**TASK INSTRUCTIONS**
For the entries below, the result should be an exact transcription of the lines from the one with "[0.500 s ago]" up to and including the one with "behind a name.", and only those.

**Stored items**
-- Opening Marker --

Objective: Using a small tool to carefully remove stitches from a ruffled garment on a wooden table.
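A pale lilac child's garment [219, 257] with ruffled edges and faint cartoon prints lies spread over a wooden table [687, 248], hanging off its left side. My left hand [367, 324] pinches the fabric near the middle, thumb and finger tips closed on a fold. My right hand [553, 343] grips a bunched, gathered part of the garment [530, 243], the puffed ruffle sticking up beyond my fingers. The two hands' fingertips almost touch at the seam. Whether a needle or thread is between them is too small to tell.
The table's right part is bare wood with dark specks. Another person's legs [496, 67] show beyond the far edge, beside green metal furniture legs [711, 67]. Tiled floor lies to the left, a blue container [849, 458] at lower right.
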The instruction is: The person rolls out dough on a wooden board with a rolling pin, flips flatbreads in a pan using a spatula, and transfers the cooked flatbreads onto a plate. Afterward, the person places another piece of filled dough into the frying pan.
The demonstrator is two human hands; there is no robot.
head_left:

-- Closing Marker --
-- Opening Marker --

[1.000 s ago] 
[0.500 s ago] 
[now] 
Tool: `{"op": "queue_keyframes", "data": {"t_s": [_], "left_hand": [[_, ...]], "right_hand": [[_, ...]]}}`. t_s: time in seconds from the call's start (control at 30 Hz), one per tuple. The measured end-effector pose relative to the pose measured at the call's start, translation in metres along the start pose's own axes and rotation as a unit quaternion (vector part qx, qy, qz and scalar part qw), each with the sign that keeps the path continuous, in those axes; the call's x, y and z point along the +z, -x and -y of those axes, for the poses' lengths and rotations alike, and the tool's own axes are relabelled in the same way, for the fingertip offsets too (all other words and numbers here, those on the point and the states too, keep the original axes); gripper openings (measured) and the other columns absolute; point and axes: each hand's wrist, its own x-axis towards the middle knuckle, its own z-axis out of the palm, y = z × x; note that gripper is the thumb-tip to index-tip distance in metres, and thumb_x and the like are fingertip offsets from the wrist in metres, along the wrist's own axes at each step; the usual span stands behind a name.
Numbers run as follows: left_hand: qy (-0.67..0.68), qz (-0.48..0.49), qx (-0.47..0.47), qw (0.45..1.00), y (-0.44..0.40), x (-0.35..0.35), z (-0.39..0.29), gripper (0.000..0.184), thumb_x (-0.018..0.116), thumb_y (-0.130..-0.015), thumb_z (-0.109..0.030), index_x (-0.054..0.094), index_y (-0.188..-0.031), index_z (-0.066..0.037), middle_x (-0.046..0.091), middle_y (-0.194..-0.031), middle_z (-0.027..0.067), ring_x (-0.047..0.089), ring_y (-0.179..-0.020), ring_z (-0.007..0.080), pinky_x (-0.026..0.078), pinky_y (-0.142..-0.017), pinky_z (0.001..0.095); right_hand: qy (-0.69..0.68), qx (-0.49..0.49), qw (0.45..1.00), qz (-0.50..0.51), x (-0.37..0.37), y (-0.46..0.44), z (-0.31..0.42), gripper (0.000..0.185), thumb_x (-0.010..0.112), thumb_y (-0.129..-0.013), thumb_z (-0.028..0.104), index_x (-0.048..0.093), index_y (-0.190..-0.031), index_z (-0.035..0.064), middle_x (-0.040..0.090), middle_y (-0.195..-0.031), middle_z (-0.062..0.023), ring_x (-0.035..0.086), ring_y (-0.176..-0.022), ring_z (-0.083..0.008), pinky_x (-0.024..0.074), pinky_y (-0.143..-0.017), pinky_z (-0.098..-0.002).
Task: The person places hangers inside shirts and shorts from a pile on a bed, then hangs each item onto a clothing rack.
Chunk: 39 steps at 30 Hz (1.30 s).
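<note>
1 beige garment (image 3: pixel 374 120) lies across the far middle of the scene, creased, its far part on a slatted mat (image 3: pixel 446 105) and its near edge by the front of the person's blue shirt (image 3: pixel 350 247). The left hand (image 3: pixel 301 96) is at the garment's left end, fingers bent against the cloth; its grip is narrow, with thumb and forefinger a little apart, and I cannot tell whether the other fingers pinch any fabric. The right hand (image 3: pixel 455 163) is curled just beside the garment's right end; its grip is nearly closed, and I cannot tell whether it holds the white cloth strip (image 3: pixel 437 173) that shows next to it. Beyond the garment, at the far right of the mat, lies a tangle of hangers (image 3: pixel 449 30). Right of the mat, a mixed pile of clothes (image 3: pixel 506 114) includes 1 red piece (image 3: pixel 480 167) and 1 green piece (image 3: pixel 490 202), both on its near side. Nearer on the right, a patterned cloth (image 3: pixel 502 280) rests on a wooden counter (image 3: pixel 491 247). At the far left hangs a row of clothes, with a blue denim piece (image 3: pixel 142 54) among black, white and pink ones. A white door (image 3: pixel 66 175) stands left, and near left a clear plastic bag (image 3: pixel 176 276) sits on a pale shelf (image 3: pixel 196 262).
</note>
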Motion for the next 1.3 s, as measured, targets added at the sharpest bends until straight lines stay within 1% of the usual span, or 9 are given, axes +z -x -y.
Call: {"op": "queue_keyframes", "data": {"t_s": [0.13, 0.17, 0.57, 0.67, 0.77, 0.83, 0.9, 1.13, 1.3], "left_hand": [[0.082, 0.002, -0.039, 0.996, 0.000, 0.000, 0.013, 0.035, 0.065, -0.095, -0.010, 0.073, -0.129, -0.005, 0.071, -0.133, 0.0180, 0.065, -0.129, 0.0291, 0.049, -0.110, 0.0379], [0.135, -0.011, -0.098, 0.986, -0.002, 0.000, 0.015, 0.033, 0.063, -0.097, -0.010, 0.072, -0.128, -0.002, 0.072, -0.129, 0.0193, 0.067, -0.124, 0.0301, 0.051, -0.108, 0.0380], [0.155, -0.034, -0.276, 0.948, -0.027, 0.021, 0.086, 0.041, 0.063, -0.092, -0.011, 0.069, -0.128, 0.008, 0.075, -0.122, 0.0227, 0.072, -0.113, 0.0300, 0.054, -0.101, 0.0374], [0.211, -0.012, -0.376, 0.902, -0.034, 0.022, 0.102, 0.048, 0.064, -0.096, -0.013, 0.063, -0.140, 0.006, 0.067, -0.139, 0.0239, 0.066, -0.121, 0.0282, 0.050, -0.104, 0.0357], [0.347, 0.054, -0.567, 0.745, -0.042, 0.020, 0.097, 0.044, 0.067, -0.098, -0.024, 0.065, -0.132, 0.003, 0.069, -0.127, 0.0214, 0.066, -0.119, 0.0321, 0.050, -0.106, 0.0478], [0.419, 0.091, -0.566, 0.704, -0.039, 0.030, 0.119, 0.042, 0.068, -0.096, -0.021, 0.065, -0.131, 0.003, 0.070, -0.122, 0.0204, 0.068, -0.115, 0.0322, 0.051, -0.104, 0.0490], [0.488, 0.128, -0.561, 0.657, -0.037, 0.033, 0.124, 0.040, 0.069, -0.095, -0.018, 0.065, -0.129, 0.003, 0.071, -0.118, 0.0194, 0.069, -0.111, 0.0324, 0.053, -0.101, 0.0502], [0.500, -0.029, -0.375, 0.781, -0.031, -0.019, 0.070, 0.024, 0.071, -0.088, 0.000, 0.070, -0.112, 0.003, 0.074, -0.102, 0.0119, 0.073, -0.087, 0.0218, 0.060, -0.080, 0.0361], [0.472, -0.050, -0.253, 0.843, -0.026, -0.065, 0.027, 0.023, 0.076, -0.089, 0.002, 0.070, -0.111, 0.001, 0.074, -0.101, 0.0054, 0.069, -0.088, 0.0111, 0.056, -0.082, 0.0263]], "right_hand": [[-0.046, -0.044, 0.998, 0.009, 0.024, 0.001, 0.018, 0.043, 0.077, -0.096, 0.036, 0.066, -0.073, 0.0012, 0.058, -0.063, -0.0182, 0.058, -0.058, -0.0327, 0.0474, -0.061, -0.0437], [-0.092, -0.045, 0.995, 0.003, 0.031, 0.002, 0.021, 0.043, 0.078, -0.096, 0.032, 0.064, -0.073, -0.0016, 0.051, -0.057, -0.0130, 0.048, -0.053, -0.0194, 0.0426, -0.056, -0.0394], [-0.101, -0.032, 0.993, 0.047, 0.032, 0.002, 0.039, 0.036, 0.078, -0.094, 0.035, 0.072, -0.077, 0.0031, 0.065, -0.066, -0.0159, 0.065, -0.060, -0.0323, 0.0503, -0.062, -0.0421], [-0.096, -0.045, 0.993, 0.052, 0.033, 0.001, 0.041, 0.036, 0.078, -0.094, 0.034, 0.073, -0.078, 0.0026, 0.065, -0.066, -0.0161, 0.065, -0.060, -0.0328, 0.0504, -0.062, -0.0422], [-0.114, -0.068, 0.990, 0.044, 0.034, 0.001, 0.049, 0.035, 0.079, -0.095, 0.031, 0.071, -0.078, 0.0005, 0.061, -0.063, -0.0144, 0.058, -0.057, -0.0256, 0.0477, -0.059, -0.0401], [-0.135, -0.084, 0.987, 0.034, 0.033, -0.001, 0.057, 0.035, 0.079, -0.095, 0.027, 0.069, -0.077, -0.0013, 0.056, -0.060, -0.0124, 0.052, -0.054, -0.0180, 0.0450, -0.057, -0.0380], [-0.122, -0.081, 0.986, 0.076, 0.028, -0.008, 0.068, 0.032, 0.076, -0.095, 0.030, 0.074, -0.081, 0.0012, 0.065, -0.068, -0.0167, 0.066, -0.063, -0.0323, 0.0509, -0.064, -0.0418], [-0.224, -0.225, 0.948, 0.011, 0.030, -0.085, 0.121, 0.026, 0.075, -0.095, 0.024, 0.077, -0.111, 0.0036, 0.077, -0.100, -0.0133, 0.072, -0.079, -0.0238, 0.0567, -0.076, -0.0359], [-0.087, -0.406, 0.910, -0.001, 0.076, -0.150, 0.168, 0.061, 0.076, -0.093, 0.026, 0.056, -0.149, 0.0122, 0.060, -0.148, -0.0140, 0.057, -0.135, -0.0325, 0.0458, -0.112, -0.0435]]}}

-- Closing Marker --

**RESPONSE TO THIS EXERCISE**
[0.500 s ago] 
[now] 
Tool: `{"op": "queue_keyframes", "data": {"t_s": [_], "left_hand": [[_, ...]], "right_hand": [[_, ...]]}}`. t_s: time in seconds from the call's start (control at 30 Hz), one per tuple. The measured end-effector pose relative to the pose measured at the call's start, translation in metres along the start pose's own axes and rotation as a unit quaternion (vector part qx, qy, qz and scalar part qw), each with the sign that keeps the path continuous, in those axes; the call's x, y and z point along the +z, -x and -y of those axes, for the poses' lengths and rotations alike, and the tool's own axes are relabelled in the same way, for the fingertip offsets too (all other words and numbers here, those on the point and the states too, keep the original axes); gripper openings (measured) and the other columns absolute; point and axes: each hand's wrist, its own x-axis towards the middle knuckle, its own z-axis out of the palm, y = z × x; note that gripper is the thumb-tip to index-tip distance in metres, and thumb_x and the like are fingertip offsets from the wrist in metres, along the wrist's own axes at each step; the usual span stands behind a name.

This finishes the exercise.